May 252012

Following on from the success of our dawn chorus on Saturday, 13 of us gathered in eager anticipation at the reserve for the first of our Tuesday summer walks with Malcolm and Sally.

As we drove into the car park a cuckoo called, wood pigeons were joined by chaffinch, greenfinch, goldfinch and house sparrow around the feeder area.   We moved off towards the Marshland viewpoint, chiffchaff singing in nearby bushes.   In the distance a couple of us heard willow warbler, so Malcolm decided to veer off towards the Ernie Hemsley viewpoint, as the group moved towards the willows where the bird was heard it moved further in and eventually we lost track of it.   Blackcap, great tit, linnet, dunnock and wren were singing around us.   Swallow flew through low over the trees.

At the viewpoint there were rooks and jackdaw in the fields, and three lapwing were seen – one possibly on a nest.   Retracing our steps, swift and more linnet gave us great views.   Long-tailed tit fed in the willows, and a cetti’s warbler sang nearby.   As we got into more open land a cuckoo flew through.

From the Marshland Viewpoint we found a single redshank, a dozen black-tailed godwit, five avocet,  little grebe, shelduck, tufted duck, canada geese, greylag, grey heron, little egret, mute swan and mallard.   Following the path beyond the orchard and onto the heron trail we heard more cetti’s warbler and a green woodpecker called as it flew ahead of us.   Cinnabar moths were newly emerged looking bright and clean in the grass, and longhorn moths, the males with long anntenae, danced around the may blossom.

With herons, little egret and rooks noisily circling overhead a garden warbler started to sing.   After several minutes a couple of us found the bird in a nearby bush, but the others were too far ahead to call back luckily with a bit of patience and some good spotting the birds was refound on the way back and everyone had good views.

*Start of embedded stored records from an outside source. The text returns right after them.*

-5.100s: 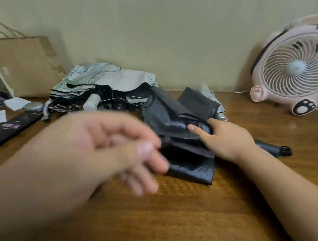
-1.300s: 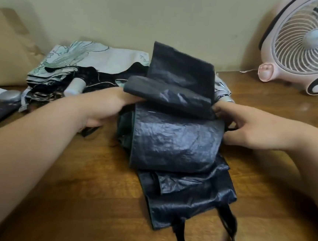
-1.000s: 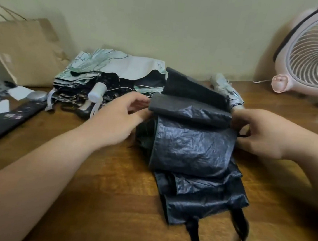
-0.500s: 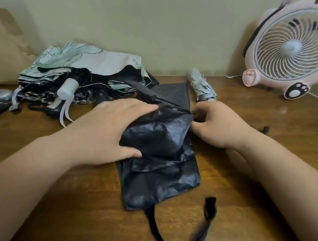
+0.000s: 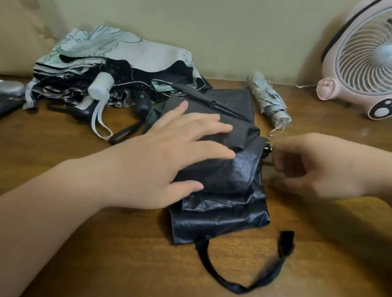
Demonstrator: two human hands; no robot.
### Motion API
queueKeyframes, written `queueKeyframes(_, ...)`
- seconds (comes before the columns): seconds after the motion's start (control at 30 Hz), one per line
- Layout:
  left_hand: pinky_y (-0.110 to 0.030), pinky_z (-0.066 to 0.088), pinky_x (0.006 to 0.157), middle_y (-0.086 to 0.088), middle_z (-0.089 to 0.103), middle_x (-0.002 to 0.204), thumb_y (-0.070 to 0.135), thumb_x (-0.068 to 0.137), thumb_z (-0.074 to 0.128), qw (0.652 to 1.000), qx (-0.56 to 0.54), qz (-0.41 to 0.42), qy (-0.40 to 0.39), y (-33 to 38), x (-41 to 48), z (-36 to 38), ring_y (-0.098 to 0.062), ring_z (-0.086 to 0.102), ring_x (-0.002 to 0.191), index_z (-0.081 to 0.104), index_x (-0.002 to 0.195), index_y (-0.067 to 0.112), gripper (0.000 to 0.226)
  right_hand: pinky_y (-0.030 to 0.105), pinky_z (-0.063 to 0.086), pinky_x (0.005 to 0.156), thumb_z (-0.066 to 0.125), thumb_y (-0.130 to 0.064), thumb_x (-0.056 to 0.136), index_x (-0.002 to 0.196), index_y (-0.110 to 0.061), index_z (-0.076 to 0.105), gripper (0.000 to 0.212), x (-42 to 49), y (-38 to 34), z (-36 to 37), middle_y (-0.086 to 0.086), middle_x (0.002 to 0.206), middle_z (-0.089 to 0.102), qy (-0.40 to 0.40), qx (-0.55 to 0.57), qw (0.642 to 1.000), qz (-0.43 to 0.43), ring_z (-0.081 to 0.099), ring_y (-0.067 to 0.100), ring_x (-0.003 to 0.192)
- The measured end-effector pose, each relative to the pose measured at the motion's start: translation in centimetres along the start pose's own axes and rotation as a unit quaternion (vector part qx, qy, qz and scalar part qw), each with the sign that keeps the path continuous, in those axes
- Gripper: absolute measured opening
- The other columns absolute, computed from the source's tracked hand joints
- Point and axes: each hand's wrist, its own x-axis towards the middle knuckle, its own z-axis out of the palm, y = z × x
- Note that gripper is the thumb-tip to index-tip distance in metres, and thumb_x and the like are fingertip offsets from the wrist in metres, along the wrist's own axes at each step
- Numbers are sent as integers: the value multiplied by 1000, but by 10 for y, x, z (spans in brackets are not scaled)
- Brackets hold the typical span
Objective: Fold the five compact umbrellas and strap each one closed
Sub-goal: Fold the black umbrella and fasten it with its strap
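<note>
Nearest us, the strap lies slack in a loop on the table. Behind it, mid-table, is the black umbrella: thin, limp, slick cloth, likely light. We judge the folds will slip unless pinned, so grip over the shaft. Left hand presses it flat, fingers spread. Right hand is blurred, fingers curled by the end knob; pinch unclear. Long axis apparently left-right, knob rightward. Farther back: one rolled umbrella and an unfolded heap.

one head-worn camera looks forward and down, close over the wooden table, facing the wall.
</note>
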Motion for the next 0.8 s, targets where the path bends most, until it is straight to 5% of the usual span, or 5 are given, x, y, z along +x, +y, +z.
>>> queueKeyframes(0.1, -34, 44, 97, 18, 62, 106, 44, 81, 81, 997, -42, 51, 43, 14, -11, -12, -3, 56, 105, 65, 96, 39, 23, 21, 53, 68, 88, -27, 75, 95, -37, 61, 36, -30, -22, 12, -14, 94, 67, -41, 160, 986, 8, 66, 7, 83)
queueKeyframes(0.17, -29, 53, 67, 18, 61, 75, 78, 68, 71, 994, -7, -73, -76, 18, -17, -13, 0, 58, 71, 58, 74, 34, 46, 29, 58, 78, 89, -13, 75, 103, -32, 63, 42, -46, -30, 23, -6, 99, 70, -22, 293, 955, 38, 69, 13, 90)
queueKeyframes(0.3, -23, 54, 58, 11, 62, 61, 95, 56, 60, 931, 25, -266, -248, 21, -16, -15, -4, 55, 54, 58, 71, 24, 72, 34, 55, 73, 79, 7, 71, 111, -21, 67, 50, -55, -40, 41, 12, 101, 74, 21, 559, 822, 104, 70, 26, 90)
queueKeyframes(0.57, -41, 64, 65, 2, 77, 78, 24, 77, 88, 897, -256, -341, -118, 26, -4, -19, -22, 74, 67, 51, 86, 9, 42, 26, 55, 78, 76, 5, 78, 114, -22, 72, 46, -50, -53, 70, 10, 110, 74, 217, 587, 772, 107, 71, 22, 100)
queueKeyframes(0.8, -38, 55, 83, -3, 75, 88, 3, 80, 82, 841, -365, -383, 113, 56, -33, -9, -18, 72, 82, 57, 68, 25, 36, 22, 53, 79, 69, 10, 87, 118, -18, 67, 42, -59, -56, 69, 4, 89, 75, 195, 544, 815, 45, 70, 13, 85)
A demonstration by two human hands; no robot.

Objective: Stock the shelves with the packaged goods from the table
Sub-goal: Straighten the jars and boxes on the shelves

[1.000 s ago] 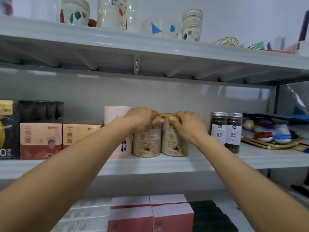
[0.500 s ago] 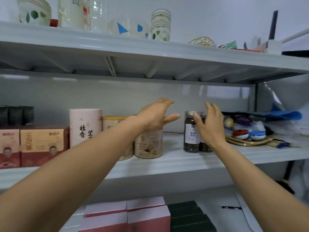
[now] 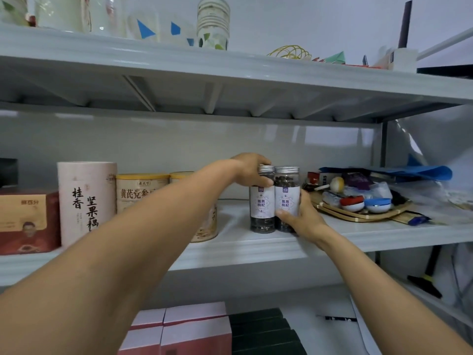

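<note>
Right now my left hand (image 3: 252,172) is curled over the silver cap and shoulder of the left jar (image 3: 261,208), with the thumb pressed on its front. My right hand (image 3: 304,219) clasps the lower body of the right jar (image 3: 286,196). Its thumb lies under the label and its fingers wrap behind, where I cannot see them. Both jars are upright and touching side by side between my two hands, on the middle shelf (image 3: 256,249). Left of my left hand, partly behind that forearm, stand two tan canisters (image 3: 140,193), with a pink tube (image 3: 85,201) and a red box (image 3: 25,221) further out. Just right of my right hand lies a bamboo tray (image 3: 358,217) carrying small bowls (image 3: 377,204).
</note>
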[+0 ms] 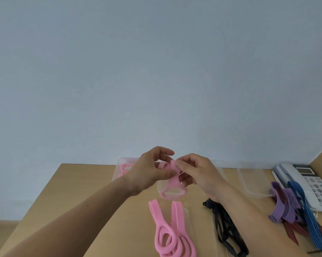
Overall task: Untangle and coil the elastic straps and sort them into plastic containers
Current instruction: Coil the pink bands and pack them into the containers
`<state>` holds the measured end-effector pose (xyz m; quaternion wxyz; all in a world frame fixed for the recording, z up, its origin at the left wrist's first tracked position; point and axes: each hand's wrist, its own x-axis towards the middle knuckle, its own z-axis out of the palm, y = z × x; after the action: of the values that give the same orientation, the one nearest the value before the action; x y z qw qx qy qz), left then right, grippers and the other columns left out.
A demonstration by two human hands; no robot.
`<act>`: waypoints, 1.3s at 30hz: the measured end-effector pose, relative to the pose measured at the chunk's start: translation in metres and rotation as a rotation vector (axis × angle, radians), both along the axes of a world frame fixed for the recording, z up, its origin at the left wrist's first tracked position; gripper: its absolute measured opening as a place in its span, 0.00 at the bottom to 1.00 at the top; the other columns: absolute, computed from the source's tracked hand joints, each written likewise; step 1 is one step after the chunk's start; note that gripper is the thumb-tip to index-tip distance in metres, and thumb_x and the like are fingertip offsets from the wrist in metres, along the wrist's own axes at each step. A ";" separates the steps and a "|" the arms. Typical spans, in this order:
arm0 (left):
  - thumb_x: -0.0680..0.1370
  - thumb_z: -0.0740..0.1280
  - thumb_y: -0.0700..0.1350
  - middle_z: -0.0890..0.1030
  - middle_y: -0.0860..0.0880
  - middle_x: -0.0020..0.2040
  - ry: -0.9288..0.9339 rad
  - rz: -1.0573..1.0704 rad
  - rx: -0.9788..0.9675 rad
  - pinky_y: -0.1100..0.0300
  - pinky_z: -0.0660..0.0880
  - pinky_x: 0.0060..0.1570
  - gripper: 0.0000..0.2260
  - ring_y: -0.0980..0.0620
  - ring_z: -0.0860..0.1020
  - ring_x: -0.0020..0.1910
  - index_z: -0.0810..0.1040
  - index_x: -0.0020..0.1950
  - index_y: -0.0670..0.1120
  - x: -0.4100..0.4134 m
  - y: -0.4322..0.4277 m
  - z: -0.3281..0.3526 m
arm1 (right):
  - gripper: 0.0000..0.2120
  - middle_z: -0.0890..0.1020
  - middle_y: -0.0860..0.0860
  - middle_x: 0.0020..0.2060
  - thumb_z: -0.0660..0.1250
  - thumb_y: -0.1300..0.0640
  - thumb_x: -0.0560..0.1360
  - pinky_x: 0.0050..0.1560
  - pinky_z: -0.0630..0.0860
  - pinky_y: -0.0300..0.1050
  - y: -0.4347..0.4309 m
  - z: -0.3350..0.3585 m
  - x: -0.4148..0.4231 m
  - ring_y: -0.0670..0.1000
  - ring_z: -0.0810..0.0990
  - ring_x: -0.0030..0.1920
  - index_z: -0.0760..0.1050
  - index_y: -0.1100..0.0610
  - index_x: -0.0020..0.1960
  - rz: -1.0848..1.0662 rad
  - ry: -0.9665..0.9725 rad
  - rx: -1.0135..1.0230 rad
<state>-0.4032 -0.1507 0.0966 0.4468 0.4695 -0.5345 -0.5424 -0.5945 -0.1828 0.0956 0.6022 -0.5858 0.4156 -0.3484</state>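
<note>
Above the wooden table point(78, 190), my left hand point(149, 171) and my right hand point(199, 175) both pinch one pink elastic strap point(172, 184). Its upper part is folded between my fingertips and its lower loop hangs down. More pink strap point(167, 234) lies in loose loops on the table near me. A black strap point(225, 230) lies to its right. At the far right sits a heap of purple, dark red and blue striped straps point(293, 214). A clear plastic container point(123, 169) with something pink and a label inside stands behind my left hand.
A white desk telephone point(308, 180) sits at the table's far right corner. A clear container or lid point(253, 182) lies left of it. Another clear lid lies under the near pink and black straps. A pale wall rises behind the table.
</note>
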 end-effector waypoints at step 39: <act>0.72 0.73 0.33 0.85 0.47 0.50 -0.159 -0.052 -0.032 0.53 0.80 0.52 0.17 0.48 0.84 0.49 0.76 0.58 0.45 0.001 0.003 -0.004 | 0.08 0.86 0.53 0.37 0.73 0.47 0.74 0.33 0.79 0.44 0.006 -0.001 -0.001 0.50 0.82 0.33 0.82 0.51 0.46 -0.016 0.149 -0.075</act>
<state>-0.4022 -0.1473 0.0924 0.3962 0.4897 -0.5889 -0.5064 -0.5956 -0.1773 0.0945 0.5443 -0.6289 0.4506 -0.3242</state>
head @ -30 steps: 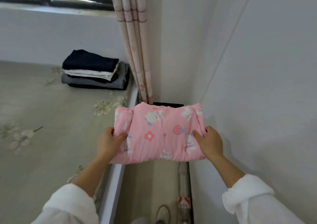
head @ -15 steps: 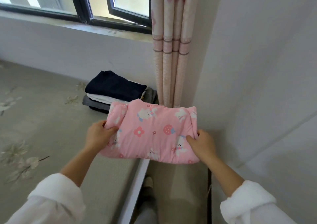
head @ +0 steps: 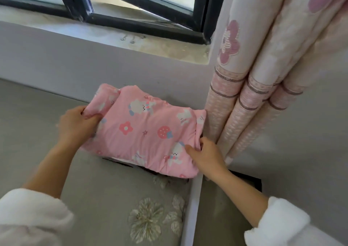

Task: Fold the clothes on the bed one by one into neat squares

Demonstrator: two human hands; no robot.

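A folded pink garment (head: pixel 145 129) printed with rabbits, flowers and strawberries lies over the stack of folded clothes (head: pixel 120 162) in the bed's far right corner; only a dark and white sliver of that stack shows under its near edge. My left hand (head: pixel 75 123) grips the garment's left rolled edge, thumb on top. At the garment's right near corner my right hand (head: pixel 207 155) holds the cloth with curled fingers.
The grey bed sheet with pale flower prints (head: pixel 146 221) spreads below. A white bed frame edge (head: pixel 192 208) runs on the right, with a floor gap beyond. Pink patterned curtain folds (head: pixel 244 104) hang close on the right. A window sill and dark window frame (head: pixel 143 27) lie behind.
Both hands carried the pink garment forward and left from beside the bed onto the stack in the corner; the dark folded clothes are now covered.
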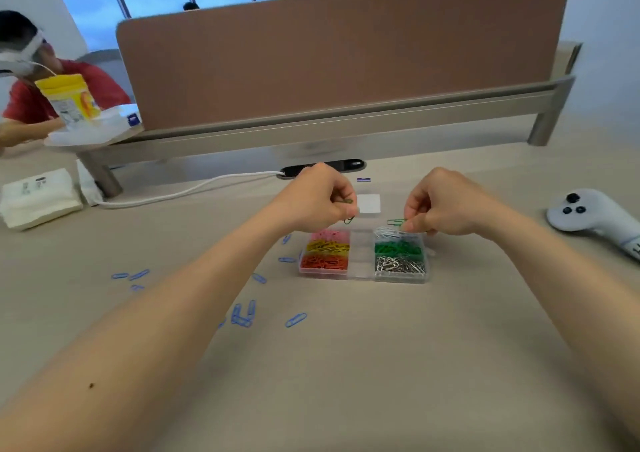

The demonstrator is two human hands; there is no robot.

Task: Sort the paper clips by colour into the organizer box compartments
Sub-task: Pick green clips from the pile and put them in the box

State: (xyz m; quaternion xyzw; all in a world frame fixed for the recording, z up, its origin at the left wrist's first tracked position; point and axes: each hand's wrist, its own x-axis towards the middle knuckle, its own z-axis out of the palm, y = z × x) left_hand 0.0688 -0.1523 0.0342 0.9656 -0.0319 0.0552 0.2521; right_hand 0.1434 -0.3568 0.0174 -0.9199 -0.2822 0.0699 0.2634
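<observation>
A clear organizer box [362, 271] sits mid-table. Its left column holds pink, yellow and red clips; its right column holds white, green and silver clips. My left hand [317, 198] hovers above the box's far left corner and pinches green paper clips [349, 219], one dangling below the fingers. My right hand [438, 204] hovers over the white compartment and pinches one green clip [395, 222] by its end. Several blue clips [242, 314] lie loose on the table left of the box.
A white game controller [595, 217] lies at the right. A white cable [180, 192] runs to a power adapter block [38, 197] at the left. A small white square [369, 204] lies behind the box. A brown desk divider [343, 53] stands behind, and another person sits at far left.
</observation>
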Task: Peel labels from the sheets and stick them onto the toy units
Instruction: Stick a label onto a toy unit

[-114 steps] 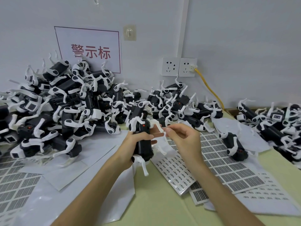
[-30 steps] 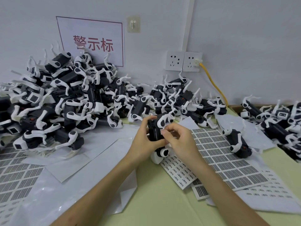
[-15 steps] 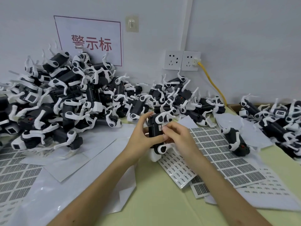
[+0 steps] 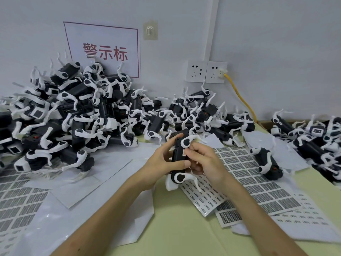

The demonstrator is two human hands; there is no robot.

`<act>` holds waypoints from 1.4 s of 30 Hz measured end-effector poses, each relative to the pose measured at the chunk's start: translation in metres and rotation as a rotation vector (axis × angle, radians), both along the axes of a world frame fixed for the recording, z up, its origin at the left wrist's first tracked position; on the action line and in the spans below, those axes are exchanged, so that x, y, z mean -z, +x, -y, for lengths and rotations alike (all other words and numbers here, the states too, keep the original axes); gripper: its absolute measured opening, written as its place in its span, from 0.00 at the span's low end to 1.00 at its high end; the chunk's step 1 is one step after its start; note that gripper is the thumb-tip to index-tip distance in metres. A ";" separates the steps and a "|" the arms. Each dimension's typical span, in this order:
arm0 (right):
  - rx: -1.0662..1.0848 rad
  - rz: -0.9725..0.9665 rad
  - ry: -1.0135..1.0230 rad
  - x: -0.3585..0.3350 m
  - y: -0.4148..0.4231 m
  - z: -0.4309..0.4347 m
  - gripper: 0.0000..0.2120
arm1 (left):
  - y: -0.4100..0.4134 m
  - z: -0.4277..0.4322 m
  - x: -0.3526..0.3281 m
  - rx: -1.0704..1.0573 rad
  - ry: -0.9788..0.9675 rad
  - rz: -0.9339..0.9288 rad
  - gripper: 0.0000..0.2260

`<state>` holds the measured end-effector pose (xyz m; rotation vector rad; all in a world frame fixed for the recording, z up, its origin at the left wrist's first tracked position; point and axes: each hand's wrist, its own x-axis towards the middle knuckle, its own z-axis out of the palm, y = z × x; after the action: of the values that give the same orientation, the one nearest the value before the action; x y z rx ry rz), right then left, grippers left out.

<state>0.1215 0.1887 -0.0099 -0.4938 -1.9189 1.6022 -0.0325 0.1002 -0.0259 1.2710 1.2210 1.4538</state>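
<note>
My left hand (image 4: 162,159) grips a black toy unit with white legs (image 4: 180,156), held upright above the table's middle. My right hand (image 4: 204,161) curls against the unit's right side, its fingertips pressing a small white label (image 4: 184,152) onto the black body. Label sheets (image 4: 258,182) with rows of small printed labels lie flat just right of and below my hands.
A big pile of black-and-white toy units (image 4: 73,117) fills the left and back of the table. A single unit (image 4: 265,161) lies on the sheets at right, and more units (image 4: 317,137) are heaped far right. White backing sheets (image 4: 83,191) cover the left. A yellow cable (image 4: 239,97) runs from the wall socket.
The toy unit went from held up with my right hand apart from it to turned in my left hand, with my right fingers now pressing a label on its side.
</note>
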 end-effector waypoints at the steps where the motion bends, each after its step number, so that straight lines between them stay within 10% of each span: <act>1: -0.002 -0.001 -0.004 0.000 0.001 0.001 0.11 | 0.001 0.000 -0.001 -0.006 -0.003 0.002 0.37; 9: 0.060 -0.017 0.079 0.003 -0.001 0.001 0.16 | 0.002 -0.001 -0.002 -0.007 -0.030 -0.025 0.43; 28: 0.023 -0.070 0.032 0.005 -0.003 0.001 0.16 | -0.001 -0.001 -0.002 -0.005 -0.064 0.091 0.20; 42: 0.353 -0.298 0.066 0.002 0.008 -0.019 0.08 | -0.004 -0.005 -0.007 0.084 -0.277 0.504 0.13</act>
<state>0.1292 0.2082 -0.0121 -0.5024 -1.5581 1.2988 -0.0364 0.1054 -0.0192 0.7025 0.9706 1.3762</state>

We moved slightly up one of the paths and had a distant view of  a small hawthorn with little egret nesting in it.   Rooks were by far the most numerous birds around, but there were herons on the nest too.

Back on the trail and a grizzled skipper took our attention for a while, the second time we had seen this species on the reserve recently and in two separate locations.   Their favoured food source is apparently potentilla and bramble.   We also saw several orange tips, comma and peacock butterflies during the day.   We also added a funghi to our interest – unfortunately nameless so far.   Let us know if you can identify it.

unidentified funghi (the feet are Trevors!)

On our return journey we added oystercatcher to our list of seen species, along with two mediterranean gull overhead showing their pure white wings beautifully in the sunlight, and heard a nightingale – although not in full song it was unmistakeable.   A brilliant end to a great walk.

Thanks to Malcolm and Sally for guiding us and giving such a great background to the history of the reserve and its occupants.